> **Instructions to follow**
Every line from the one containing "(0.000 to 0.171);" to the one containing "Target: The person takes" in the records below, both included, must be set down exactly, and no other line.

[Dataset entries]

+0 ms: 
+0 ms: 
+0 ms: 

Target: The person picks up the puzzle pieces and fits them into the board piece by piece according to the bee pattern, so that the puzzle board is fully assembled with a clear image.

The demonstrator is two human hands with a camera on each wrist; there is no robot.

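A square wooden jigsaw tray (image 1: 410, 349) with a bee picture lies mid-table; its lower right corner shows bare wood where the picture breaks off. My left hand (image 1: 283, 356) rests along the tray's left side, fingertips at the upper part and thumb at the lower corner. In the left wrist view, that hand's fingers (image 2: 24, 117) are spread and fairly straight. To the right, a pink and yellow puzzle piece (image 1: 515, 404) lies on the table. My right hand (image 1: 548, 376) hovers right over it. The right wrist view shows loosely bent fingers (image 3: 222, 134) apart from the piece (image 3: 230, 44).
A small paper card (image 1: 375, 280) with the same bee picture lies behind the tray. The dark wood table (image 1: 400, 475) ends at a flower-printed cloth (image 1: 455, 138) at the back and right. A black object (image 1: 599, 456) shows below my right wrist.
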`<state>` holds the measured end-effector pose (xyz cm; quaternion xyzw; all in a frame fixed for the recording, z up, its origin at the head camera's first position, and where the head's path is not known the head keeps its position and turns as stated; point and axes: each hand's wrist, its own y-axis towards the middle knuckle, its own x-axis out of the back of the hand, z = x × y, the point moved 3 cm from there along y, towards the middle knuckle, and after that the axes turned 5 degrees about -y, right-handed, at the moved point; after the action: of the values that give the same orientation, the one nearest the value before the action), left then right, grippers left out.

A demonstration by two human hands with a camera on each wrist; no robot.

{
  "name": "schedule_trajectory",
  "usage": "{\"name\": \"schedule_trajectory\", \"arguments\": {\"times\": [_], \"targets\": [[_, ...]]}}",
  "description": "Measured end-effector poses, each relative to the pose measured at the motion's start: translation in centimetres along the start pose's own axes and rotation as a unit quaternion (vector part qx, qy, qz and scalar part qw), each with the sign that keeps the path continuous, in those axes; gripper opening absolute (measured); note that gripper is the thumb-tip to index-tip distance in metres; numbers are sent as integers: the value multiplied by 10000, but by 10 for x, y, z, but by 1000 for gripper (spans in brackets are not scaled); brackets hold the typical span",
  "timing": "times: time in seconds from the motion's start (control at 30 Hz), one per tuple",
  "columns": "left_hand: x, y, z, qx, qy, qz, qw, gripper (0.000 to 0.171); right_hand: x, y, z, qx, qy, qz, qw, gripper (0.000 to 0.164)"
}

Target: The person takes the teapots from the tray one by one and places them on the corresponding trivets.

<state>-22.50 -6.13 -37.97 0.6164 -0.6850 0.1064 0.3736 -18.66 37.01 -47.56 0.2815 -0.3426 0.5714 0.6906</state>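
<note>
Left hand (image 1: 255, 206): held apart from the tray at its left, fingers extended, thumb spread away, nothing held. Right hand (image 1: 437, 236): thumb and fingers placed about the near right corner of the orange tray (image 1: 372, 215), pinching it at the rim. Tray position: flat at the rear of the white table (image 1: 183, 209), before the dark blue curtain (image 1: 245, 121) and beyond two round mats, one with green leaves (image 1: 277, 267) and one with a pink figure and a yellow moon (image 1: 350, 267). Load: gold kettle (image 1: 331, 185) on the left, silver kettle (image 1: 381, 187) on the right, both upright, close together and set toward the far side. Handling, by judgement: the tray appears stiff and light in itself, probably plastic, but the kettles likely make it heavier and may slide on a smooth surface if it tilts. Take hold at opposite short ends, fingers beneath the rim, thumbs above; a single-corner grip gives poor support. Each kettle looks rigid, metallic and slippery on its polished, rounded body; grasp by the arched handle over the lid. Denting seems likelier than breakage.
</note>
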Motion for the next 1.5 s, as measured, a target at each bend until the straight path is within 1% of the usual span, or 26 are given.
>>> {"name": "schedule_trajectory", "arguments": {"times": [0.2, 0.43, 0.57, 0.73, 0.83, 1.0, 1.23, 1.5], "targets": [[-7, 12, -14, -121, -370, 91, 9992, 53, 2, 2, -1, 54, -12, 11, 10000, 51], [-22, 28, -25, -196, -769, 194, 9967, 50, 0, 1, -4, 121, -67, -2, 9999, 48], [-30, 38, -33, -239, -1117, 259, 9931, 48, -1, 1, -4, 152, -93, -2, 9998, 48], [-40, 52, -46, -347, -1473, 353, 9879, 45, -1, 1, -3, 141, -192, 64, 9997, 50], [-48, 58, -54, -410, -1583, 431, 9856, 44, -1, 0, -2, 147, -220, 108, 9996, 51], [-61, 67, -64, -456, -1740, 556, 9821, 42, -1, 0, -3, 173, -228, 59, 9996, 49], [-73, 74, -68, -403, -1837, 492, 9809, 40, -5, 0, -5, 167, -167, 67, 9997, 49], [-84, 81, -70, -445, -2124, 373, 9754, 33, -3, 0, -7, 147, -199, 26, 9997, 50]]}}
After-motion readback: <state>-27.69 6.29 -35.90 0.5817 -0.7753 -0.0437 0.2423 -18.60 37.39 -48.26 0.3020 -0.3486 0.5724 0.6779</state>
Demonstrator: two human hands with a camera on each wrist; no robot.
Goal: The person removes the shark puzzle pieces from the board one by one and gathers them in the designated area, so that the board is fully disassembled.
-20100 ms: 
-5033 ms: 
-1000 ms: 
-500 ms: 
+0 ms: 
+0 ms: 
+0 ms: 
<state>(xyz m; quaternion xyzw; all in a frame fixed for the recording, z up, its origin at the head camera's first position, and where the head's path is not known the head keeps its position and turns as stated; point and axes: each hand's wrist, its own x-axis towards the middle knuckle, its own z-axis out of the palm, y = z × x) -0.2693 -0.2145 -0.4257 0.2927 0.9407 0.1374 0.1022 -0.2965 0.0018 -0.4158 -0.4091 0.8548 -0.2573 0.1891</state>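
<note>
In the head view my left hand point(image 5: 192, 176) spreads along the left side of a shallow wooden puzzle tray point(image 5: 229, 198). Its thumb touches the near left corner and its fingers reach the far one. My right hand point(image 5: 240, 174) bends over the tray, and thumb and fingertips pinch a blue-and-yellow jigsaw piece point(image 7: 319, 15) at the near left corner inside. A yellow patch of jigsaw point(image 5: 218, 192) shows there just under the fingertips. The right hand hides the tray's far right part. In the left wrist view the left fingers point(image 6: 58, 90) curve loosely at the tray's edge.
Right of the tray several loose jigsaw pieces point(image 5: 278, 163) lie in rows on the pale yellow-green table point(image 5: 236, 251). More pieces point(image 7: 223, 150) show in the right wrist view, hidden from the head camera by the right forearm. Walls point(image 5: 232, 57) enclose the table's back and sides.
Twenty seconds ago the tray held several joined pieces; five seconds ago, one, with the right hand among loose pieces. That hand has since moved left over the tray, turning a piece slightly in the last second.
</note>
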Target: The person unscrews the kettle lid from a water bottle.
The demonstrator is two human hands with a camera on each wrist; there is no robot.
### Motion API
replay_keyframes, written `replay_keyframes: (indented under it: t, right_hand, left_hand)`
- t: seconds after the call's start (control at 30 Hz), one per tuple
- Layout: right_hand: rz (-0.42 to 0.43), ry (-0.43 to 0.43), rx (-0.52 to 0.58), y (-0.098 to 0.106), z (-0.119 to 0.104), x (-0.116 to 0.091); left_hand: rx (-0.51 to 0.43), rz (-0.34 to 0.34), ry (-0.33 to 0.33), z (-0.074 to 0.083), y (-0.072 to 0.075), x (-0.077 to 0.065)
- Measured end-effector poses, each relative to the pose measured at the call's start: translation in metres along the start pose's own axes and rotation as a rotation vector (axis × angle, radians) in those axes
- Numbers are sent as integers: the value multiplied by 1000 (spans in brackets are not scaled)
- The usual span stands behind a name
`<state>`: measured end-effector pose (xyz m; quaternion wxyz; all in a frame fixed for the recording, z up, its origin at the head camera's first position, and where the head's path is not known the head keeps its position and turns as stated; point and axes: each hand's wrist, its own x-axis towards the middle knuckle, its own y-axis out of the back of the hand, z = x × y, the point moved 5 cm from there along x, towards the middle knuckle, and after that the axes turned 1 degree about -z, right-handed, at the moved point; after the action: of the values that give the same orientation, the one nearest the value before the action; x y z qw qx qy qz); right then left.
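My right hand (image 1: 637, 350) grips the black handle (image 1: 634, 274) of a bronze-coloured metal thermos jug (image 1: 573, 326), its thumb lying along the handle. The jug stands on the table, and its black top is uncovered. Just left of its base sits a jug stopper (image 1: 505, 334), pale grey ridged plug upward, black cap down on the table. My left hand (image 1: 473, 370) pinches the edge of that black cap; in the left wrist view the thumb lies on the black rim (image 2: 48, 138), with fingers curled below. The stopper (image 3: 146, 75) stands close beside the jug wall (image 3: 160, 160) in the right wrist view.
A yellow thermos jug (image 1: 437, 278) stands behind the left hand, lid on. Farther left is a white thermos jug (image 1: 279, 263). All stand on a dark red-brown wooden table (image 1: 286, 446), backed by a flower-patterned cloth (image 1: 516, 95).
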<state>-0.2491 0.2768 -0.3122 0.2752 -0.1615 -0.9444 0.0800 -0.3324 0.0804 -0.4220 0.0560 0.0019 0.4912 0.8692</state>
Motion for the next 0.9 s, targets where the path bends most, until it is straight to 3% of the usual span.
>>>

> **Solution**
  "columns": "left_hand: x, y, z, qx, qy, qz, qw, gripper (0.000 to 0.171); right_hand: x, y, z, qx, qy, qz, qw, gripper (0.000 to 0.164)"
}

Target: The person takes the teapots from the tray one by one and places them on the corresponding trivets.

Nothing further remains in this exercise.